TASK DETAILS
Take the records below from their first line through the line holding "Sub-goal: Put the", and set each of those lines down exactly, without pictures.

Records contained in a dataset:
^^^^^^^^
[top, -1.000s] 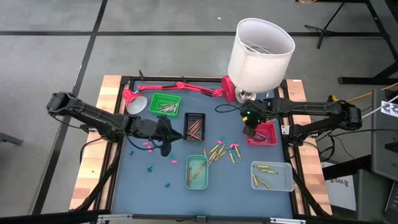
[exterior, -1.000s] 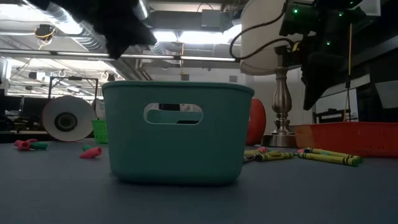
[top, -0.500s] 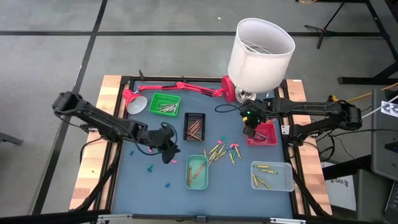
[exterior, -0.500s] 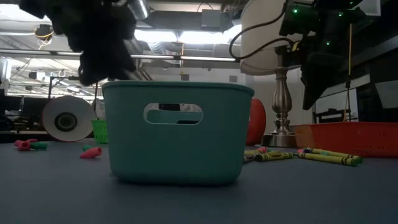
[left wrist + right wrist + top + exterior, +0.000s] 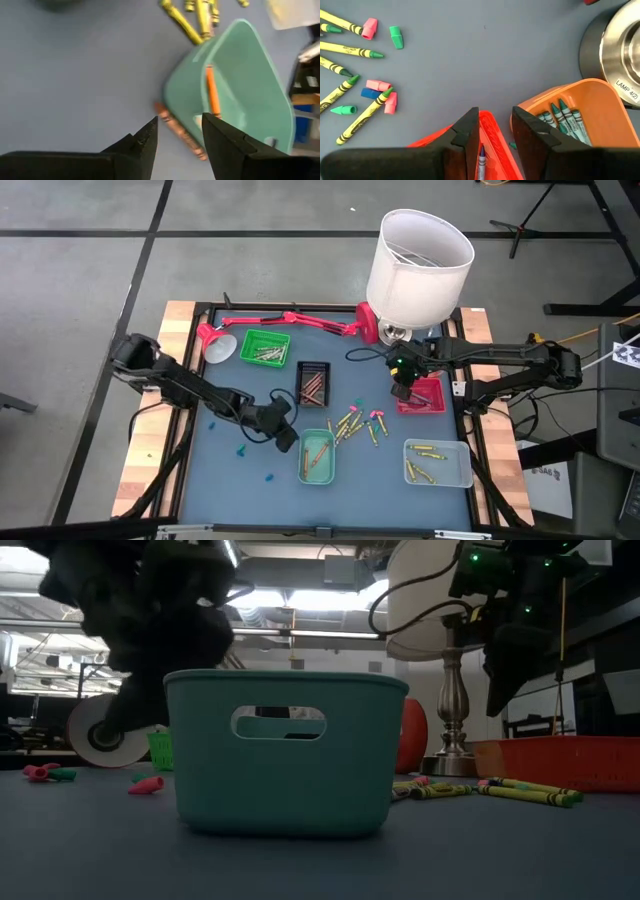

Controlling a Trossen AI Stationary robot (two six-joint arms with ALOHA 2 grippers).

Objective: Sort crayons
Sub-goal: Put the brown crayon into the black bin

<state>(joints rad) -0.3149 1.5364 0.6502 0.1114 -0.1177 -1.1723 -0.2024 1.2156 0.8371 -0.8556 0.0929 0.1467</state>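
Note:
My left gripper (image 5: 180,122) is open and slants down over the blue mat beside the teal tray (image 5: 318,457). Its fingertips stand on either side of a brown-orange crayon (image 5: 179,134) that lies flat against the tray's outer wall. An orange crayon (image 5: 212,95) lies inside that tray. Loose yellow crayons (image 5: 352,423) are scattered at mid-table. My right gripper (image 5: 495,116) hangs open above the red tray (image 5: 496,145), where a bluish crayon (image 5: 481,161) shows below the fingers. In the low view my left gripper (image 5: 150,640) is a dark shape behind the teal tray (image 5: 285,755).
A green tray (image 5: 264,348), a black tray (image 5: 313,383) and a clear tray (image 5: 437,462) hold crayons. An orange tray (image 5: 570,120) holds green ones. The red desk lamp (image 5: 285,320) and a white-shaded lamp (image 5: 418,265) stand at the far edge. Small coloured bits (image 5: 240,448) dot the left mat.
My left gripper has sunk toward the table and moved toward the near right, up to the teal tray's left side, rolling its wrist as it went. In the low view its dark shape has dropped to the tray's rim. My right arm has kept still.

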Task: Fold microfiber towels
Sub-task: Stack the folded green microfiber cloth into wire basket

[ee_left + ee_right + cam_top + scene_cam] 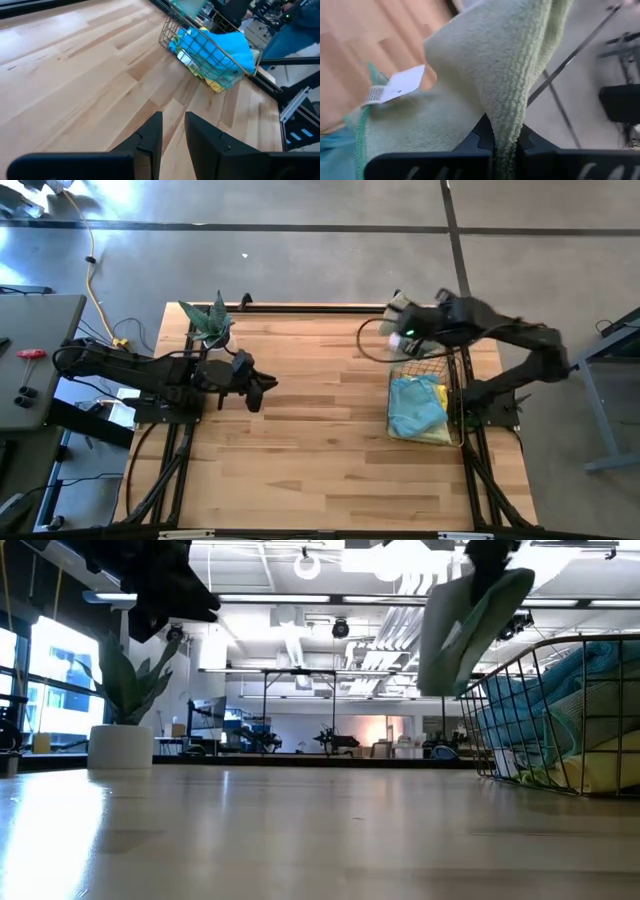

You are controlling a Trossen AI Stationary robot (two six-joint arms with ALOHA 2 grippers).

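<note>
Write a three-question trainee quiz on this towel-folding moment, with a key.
1. True or false: the right gripper is shut on a pale green towel and holds it in the air, clear of the table.
2. Which towel lies on top in the wire basket? A) the yellow towel B) the light blue towel C) a red one
3. Fill in: the left gripper hovers over bare wood near the potted ____, holding nothing.

Key: 1 true; 2 B; 3 plant.
</note>
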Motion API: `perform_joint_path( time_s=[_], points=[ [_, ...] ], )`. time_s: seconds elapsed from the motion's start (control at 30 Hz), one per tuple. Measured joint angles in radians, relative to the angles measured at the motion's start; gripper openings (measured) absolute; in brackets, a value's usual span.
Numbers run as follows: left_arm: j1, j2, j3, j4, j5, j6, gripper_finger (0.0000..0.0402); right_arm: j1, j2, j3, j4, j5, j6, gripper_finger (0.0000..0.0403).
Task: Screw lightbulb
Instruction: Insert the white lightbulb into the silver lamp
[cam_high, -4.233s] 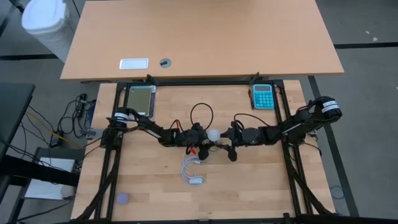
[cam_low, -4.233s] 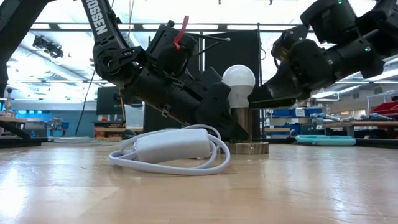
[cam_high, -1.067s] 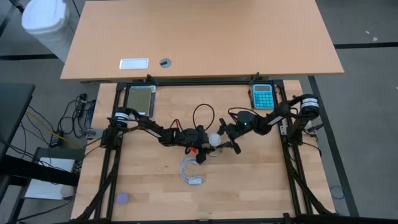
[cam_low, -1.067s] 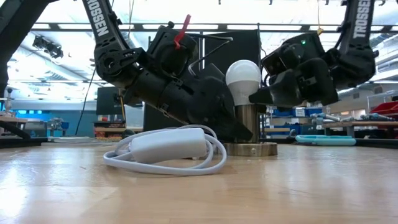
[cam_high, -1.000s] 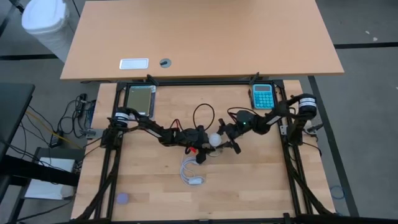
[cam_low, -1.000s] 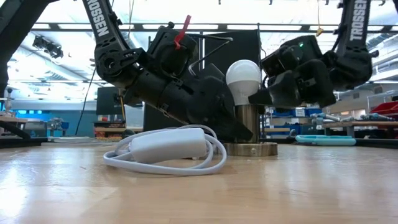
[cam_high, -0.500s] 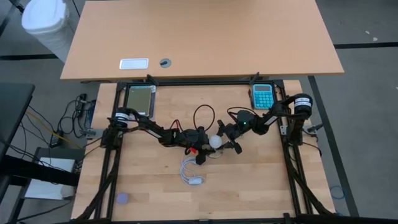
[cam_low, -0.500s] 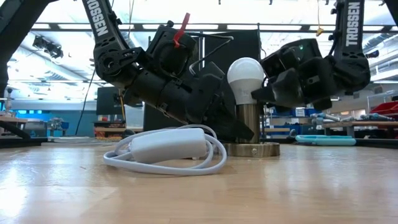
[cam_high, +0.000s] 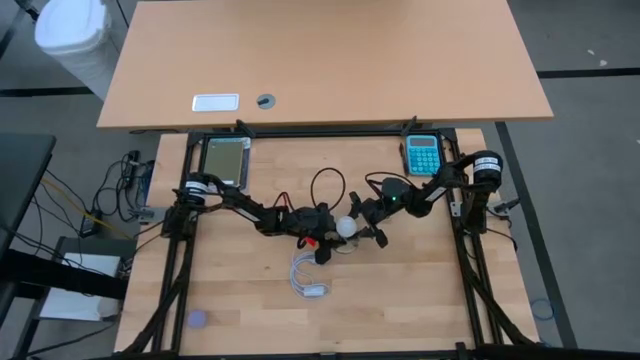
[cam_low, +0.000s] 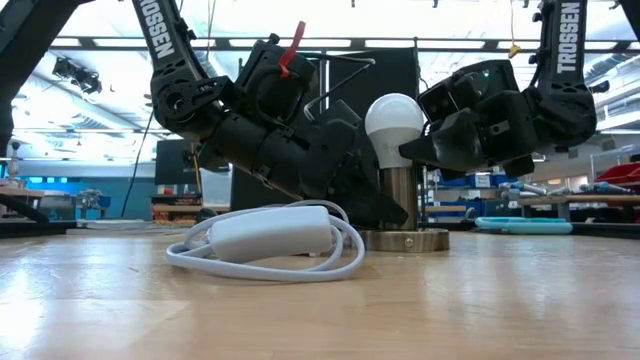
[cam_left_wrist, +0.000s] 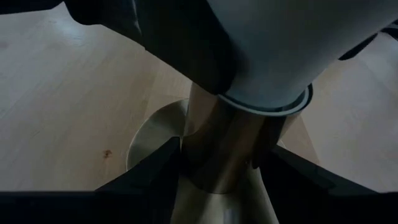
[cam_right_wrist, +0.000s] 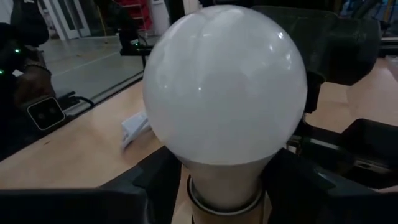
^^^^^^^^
EXERCISE RESULT
[top, -1.000s] 
[exterior, -1.000s] 
[top, -0.500s] 
[exterior, -0.500s] 
[left wrist + right wrist + top + exterior, +0.000s] 

Controlling a Trossen AI Stationary robot (two six-joint arms with ALOHA 2 grippers).

Objective: Sort crayons
Sub-goal: Put the brown crayon into the black bin

There's no more to the answer.